### Instructions for the task
Please return the whole listing. Keep each line exactly the same.

### Supplied information
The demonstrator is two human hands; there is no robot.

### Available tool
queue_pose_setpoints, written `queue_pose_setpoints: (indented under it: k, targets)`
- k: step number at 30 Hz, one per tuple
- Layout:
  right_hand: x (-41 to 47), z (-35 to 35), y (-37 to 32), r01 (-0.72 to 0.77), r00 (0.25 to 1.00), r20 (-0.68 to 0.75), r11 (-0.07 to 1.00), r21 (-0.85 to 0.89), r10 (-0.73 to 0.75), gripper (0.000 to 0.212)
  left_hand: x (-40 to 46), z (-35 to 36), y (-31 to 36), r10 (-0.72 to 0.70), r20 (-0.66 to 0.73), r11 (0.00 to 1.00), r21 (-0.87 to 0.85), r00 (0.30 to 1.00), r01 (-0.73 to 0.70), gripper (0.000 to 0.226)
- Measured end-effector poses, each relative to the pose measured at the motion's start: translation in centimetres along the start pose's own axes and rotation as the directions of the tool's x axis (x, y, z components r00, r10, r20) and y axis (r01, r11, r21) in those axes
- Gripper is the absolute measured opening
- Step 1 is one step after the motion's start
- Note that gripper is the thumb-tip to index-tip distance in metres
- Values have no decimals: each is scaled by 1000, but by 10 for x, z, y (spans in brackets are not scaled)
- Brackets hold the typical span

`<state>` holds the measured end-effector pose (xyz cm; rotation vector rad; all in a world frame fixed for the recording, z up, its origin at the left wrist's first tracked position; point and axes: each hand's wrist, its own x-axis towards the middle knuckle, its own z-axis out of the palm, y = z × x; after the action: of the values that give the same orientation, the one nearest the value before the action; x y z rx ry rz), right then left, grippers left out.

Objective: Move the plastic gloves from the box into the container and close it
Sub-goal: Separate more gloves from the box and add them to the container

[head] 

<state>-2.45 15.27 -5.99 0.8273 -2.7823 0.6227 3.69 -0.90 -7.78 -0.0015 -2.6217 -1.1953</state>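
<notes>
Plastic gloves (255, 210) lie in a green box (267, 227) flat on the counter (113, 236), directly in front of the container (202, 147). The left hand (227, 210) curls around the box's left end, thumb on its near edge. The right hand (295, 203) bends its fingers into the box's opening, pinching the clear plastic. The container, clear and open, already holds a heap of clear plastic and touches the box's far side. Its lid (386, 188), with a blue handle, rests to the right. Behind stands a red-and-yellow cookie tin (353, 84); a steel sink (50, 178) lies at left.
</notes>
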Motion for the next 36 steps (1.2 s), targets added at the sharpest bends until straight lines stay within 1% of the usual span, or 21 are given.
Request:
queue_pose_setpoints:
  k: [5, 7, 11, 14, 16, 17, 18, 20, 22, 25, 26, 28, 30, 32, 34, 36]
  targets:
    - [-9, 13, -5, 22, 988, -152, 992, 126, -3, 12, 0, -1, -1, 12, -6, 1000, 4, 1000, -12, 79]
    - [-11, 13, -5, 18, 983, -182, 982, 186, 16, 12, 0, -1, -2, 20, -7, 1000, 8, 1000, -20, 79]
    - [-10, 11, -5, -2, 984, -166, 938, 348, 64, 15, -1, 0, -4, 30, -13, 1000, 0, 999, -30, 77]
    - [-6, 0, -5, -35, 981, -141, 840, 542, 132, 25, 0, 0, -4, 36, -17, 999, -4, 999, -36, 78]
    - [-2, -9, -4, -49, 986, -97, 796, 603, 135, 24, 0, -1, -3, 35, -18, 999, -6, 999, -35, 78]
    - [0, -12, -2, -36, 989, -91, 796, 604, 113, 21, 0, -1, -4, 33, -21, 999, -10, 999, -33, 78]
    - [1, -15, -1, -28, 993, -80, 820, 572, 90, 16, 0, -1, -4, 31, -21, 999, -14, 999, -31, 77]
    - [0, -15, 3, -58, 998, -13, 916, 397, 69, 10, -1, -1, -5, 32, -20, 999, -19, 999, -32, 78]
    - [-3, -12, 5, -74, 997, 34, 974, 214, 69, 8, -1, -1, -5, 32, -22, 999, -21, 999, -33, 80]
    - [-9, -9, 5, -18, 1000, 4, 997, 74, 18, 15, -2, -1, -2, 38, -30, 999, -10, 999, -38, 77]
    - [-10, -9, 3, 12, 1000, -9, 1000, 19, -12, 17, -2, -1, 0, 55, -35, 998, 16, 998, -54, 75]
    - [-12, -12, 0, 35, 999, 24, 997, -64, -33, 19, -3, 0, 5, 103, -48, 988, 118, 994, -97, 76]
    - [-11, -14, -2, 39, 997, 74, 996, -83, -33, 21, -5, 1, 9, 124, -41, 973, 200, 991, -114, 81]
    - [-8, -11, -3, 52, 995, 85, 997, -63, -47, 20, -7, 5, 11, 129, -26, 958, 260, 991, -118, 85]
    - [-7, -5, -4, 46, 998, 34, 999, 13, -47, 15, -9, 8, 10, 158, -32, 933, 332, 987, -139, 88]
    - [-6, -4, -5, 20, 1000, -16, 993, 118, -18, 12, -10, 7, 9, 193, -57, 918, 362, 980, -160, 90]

### Result of this exercise
The demonstrator is two human hands; there is no robot.

### Available tool
queue_pose_setpoints, written `queue_pose_setpoints: (indented under it: k, targets)`
- k: step number at 30 Hz, one per tuple
- Layout:
  right_hand: x (-41 to 47), z (-35 to 35), y (-37 to 32), r01 (-0.72 to 0.77), r00 (0.25 to 1.00), r20 (-0.68 to 0.75), r11 (-0.07 to 1.00), r21 (-0.85 to 0.89), r10 (-0.73 to 0.75), gripper (0.000 to 0.212)
  left_hand: x (-40 to 46), z (-35 to 36), y (-31 to 36), r10 (-0.72 to 0.70), r20 (-0.66 to 0.73), r11 (0.00 to 1.00), r21 (-0.87 to 0.85), r00 (0.30 to 1.00), r01 (-0.73 to 0.70), gripper (0.000 to 0.226)
- Measured end-effector poses, each relative to the pose measured at the motion's start: translation in centimetres along the start pose's own axes and rotation as the directions of the tool's x axis (x, y, z components r00, r10, r20) and y axis (r01, r11, r21) in those axes
- Gripper is the absolute measured opening
- Step 1 is one step after the motion's start
- Note that gripper is the thumb-tip to index-tip distance in metres
- Values have no decimals: each is scaled by 1000, but by 10 for x, z, y (spans in brackets are not scaled)
- Brackets hold the typical span

`<state>` holds the measured end-effector pose (xyz cm; rotation vector rad; all in a world frame fixed for the recording, z up, its origin at the left wrist's first tracked position; point and axes: each hand's wrist, its own x-axis towards the middle knuckle, its own z-axis out of the palm, y = z × x; after the action: of the values that give the same orientation, the one nearest the value before the action; x y z rx ry rz), right then left, grippers left out.

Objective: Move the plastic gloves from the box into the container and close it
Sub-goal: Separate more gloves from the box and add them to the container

[head] 

<state>-2.45 15.27 -5.99 0.8273 -2.7823 0.6227 3.69 -0.90 -7.78 -0.0015 -2.6217 -1.1953</state>
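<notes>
Plastic gloves (255, 210) lie in a green box (267, 227) flat on the counter (113, 236), directly in front of the container (202, 147). The left hand (227, 210) curls around the box's left end, thumb on its near edge. The right hand (295, 203) bends its fingers into the box's opening, pinching the clear plastic. The container, clear and open, already holds a heap of clear plastic and touches the box's far side. Its lid (386, 188), with a blue handle, rests to the right. Behind stands a red-and-yellow cookie tin (353, 84); a steel sink (50, 178) lies at left.
</notes>
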Motion for the next 36 steps (1.2 s), targets added at the sharpest bends until straight lines stay within 1% of the usual span, or 21 are given.
Request:
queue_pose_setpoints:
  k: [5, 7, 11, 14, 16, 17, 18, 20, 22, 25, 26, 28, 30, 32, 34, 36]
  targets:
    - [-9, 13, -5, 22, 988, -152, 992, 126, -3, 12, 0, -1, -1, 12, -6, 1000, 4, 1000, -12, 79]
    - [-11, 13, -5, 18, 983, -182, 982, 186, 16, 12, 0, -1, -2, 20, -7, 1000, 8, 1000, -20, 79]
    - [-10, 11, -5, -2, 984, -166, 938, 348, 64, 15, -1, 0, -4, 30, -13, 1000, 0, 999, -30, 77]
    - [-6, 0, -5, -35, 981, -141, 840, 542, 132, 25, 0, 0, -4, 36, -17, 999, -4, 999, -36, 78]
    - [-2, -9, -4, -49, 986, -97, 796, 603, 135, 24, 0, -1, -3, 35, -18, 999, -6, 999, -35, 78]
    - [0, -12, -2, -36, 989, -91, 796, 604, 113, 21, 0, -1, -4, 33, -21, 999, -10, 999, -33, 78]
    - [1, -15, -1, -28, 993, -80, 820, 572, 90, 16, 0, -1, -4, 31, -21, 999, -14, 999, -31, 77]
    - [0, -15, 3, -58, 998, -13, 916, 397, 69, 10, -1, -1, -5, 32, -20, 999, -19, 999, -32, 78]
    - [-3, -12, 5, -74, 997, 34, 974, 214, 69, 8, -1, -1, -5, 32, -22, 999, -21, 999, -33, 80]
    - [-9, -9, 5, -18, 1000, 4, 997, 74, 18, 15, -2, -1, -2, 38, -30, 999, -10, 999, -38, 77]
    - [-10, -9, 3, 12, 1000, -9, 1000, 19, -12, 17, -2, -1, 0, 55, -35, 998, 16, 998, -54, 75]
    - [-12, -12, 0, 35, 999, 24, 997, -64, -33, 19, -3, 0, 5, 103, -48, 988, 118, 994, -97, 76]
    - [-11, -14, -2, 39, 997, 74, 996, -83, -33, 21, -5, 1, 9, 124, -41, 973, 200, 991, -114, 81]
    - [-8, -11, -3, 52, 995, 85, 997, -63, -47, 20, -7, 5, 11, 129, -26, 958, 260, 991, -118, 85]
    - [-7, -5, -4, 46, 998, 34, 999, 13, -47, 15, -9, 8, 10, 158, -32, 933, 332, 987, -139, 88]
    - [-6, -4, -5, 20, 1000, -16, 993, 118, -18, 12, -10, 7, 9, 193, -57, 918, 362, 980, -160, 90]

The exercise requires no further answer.